Hormonal Changes: Hormonal changes, particularly related to reproduction, can trigger migratory behavior in many animals. For example, the release of certain hormones can stimulate the urge to migrate and initiate the journey to breeding or spawning grounds.


Environmental Cues: Animals often rely on environmental cues to guide their migrations. These cues can include changes in day length, temperature, and the availability of food resources. For example, some birds migrate based on the changing length of daylight hours.


Sensory Navigation: Animals use sensory cues such as magnetic fields, celestial cues (like the position of stars), and landmarks to navigate during migration. These cues are often processed in the nervous system.


Autonomic Nervous System[29]: The autonomic nervous system, which includes the sympathetic and parasympathetic branches, controls involuntary bodily functions such as heart rate, digestion, and respiratory rate. While the autonomic nervous system may play a role in coordinating physiological responses during migration, it is not the primary driver of the decision to migrate.


Brain Structures: The brain, including regions like the hippocampus, which is involved in spatial memory and navigation, and the hypothalamus, which regulates hormonal processes, may also play a role in migration.


Learning and Experience: In some cases, animals may learn migration routes through experience and social learning. Young animals may follow more experienced individuals during their first migrations.


It is important to recognize that the precise mechanisms of migration can vary widely among species. For example, in fish, the combination of hormonal changes triggered by the maturation process and environmental cues plays a significant role. In birds, genetic predispositions, environmental cues, and sensory navigation are crucial.


While the limbic system [30]is involved in emotional and motivational processes in the brain, its role in migration may be more indirect, influencing aspects of an animal’s behavior related to motivation and decision-making. The autonomic nervous system can influence physiological responses during migration, such as changes in heart rate and metabolism.


In summary, migration in animals is a complex behavior influenced by a combination of genetic, hormonal, environmental, and neural factors. While the limbic system and the autonomic nervous system may play roles in aspects of this behavior, the specific mechanisms can vary widely among species.


Fishes do not have a limbic system in the same way that mammals do. The limbic system is a complex group of structures in the brain found primarily in mammals, including humans, and it is associated with various functions, including emotions, motivation, and certain aspects of memory. While fish have brains, their brain structures are different from those of mammals, and they lack a limbic system as it is understood in the context of mammalian neuroanatomy.


Instead, fish have a simpler brain structure that is adapted to their specific needs and behaviors.

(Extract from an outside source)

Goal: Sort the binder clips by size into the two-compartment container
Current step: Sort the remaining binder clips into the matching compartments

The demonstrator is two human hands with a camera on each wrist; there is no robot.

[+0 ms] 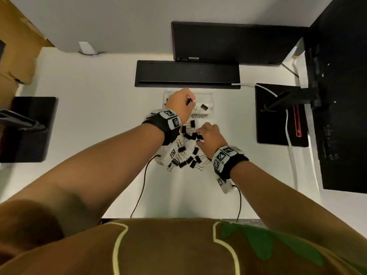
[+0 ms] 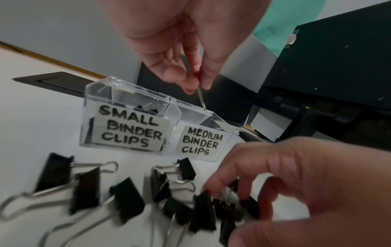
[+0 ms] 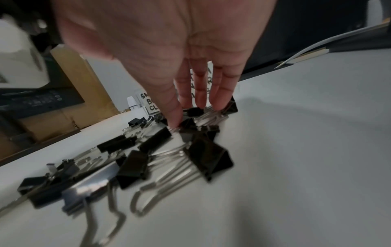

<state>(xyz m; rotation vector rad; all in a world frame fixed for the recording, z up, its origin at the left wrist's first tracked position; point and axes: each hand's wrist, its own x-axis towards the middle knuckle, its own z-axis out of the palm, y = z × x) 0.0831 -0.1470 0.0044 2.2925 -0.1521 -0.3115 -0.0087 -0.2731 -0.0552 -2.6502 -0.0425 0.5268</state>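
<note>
A clear two-compartment container (image 1: 209, 96) (image 2: 127, 95) stands behind the pile, labelled "SMALL BINDER CLIPS" on the left and "MEDIUM BINDER CLIPS" on the right. My left hand (image 1: 188, 100) (image 2: 196, 83) hovers over the medium side and pinches a binder clip by its wire handle (image 2: 201, 98); the clip's body is mostly hidden. One clip (image 1: 204, 106) lies in the medium compartment. Black clips show in the small one (image 2: 148, 107). My right hand (image 1: 198, 138) (image 3: 186, 113) reaches down into the pile of black clips (image 1: 186, 155) (image 3: 135, 165), thumb and fingertips closing round a small clip (image 3: 192, 110).
A black keyboard-like bar (image 1: 187, 74) lies just behind the container, with a monitor base (image 1: 228, 42) beyond it. Black stands sit at the left (image 1: 29, 128) and right (image 1: 278, 116). A white cable (image 1: 288, 126) runs down the right side. A cardboard box (image 1: 17, 56) is far left.
</note>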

Their brains are capable of processing sensory information, controlling motor functions, and regulating basic physiological processes. While fish do exhibit behaviors that suggest they can experience stress, fear, and even some form of social interactions, these processes are not mediated by a limbic system as seen in mammals.

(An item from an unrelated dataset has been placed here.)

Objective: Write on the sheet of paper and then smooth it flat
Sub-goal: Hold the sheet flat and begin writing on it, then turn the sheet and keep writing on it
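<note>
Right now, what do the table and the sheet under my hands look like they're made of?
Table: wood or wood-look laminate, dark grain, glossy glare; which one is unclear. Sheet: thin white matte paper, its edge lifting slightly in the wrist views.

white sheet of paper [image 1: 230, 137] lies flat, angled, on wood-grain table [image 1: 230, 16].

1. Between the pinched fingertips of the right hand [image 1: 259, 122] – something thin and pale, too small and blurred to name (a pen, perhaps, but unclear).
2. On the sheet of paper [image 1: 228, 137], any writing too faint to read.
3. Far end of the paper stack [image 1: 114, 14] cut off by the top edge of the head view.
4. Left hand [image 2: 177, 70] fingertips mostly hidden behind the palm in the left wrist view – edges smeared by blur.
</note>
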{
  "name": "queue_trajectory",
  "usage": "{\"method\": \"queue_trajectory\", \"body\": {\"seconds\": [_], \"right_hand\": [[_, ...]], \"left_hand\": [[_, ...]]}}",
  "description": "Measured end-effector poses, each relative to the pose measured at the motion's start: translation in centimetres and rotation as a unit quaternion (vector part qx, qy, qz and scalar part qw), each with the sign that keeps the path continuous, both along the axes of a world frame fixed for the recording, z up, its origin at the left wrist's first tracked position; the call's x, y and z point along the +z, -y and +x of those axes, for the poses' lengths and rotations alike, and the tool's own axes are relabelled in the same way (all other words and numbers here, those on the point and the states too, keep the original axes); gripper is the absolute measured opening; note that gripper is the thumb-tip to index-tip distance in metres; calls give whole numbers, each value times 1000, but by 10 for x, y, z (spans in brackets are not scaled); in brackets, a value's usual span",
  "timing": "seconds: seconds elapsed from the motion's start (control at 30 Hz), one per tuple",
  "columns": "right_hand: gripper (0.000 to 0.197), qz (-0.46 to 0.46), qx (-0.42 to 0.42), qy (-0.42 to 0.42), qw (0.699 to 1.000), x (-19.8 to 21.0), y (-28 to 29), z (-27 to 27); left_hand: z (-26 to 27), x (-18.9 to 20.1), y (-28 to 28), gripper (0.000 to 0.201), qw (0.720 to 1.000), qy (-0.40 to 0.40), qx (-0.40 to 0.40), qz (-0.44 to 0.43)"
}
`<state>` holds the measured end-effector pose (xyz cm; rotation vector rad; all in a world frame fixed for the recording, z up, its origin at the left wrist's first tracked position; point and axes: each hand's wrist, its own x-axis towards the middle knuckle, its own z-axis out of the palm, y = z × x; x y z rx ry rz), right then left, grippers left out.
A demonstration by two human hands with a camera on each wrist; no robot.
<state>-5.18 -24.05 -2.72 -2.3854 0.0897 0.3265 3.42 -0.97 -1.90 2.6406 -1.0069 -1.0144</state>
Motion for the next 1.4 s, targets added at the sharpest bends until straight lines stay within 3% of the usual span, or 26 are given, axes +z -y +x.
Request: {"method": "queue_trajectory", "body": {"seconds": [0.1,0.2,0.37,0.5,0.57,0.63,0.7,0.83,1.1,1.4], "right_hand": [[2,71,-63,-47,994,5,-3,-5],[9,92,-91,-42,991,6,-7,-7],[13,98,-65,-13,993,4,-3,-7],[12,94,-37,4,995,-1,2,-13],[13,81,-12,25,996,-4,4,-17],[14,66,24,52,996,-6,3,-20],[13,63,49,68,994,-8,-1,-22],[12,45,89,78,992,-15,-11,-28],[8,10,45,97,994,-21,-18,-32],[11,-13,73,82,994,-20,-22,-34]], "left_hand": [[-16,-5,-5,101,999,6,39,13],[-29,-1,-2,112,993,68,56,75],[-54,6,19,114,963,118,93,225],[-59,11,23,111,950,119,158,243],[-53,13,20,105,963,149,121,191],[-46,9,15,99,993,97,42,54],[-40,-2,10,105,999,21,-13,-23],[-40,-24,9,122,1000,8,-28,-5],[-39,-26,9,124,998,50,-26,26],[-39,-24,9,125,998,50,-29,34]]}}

It is important to recognize that the neurobiology and behavior of fish are quite different from those of mammals, and their brains have evolved to meet the demands of their aquatic environment and specific ecological niches. Fish exhibit various forms of behavior, including navigation, foraging, and reproduction, but these behaviors are typically regulated by simpler neural structures adapted to their way of life.

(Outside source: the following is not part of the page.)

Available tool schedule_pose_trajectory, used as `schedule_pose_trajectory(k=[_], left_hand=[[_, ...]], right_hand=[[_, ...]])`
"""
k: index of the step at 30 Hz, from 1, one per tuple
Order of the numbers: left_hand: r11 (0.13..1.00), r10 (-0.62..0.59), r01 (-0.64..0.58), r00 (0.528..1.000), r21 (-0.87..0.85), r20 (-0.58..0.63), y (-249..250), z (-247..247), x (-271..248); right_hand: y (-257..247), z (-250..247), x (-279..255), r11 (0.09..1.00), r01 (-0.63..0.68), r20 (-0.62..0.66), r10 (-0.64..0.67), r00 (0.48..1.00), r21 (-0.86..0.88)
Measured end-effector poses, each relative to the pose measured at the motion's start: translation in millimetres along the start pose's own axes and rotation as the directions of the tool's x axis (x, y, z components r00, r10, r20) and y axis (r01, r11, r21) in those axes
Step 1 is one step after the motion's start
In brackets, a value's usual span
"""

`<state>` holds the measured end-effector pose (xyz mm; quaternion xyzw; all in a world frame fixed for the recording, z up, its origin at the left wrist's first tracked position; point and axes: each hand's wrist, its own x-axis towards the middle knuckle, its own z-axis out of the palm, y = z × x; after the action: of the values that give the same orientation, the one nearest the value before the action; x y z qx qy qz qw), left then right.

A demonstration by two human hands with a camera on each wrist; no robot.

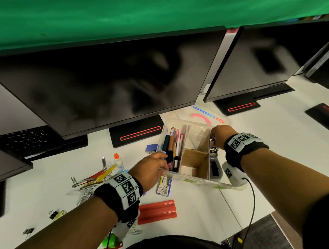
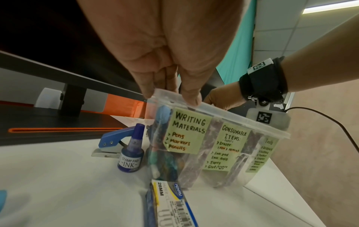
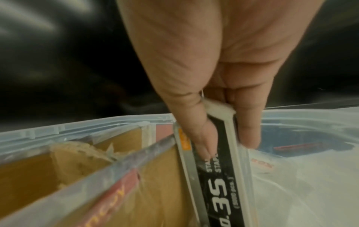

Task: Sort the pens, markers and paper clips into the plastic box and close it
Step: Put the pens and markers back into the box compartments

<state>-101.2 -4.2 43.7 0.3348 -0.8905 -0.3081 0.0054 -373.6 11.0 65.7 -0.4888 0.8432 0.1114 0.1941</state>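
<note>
The clear plastic box [image 1: 199,181] stands open mid-desk with cardboard dividers. Its left compartment holds several pens and markers [image 1: 173,146]. My left hand [image 1: 153,168] pinches the box's near-left rim [image 2: 229,114], thumb outside and fingers inside. My right hand [image 1: 217,134] reaches into the right compartment and pinches a black box of staples [image 3: 219,176] upright between thumb and fingers. A paper clip packet [image 1: 164,184] lies against the box's front. More pens [image 1: 99,176] and loose paper clips [image 1: 85,194] lie to the left.
Labels on the box front [image 2: 187,132] name each compartment. The lid [image 1: 205,117] lies behind the box. A glue bottle [image 1: 118,161], red case [image 1: 157,211], binder clips [image 1: 53,214], ink bottle [image 2: 131,156] and hole punch [image 2: 112,142] lie around. Monitors [image 1: 107,81] line the back.
</note>
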Motion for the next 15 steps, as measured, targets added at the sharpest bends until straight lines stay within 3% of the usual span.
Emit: schedule_pose_trajectory(k=[6,13,15], left_hand=[[1.000,0.010,-0.010,1.000,-0.008,0.005,-0.1,-0.7,0.9],[1.000,0.018,-0.018,1.000,-0.006,0.013,-1.7,-2.1,0.0],[0.999,0.033,-0.033,0.999,0.002,0.012,0.1,-3.5,-0.3]], right_hand=[[17.4,30.0,20.2,0.998,-0.009,0.181,0.021,0.983,-0.067],[9.8,19.1,15.0,0.996,-0.049,0.264,0.068,0.962,-0.079],[27.5,31.0,41.7,0.988,-0.138,0.262,0.153,0.953,-0.073]])
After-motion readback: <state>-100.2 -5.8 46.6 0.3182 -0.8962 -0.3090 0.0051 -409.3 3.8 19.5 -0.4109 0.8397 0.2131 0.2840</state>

In summary, while fish exhibit complex behaviors and instincts that are vital for their survival and reproduction, they do not have a limbic system analogous to that of mammals. Their brain structures and neural mechanisms are adapted to their unique biology and ecological roles as aquatic organisms.


It is also necessary to elaborate on the oceanic currents, globally:


Bay of Bengal Stream:[31]


The Bay of Bengal Stream is a major current in the northeastern Indian Ocean. It originates in the northern Bay of Bengal and flows southward along the eastern coast of India.

It plays a crucial role in the monsoon climate of the Indian subcontinent, influencing the seasonal reversal of winds and the distribution of rainfall.

The Bay of Bengal Stream also affects marine ecosystems and fisheries in the region, as it carries nutrient-rich waters.


Africa-Madagascar Current:[32]


The Africa-Madagascar Current is a southward-flowing ocean current in the southwestern Indian Ocean. It runs along the eastern coast of Africa and then turns eastward, passing to the south of Madagascar.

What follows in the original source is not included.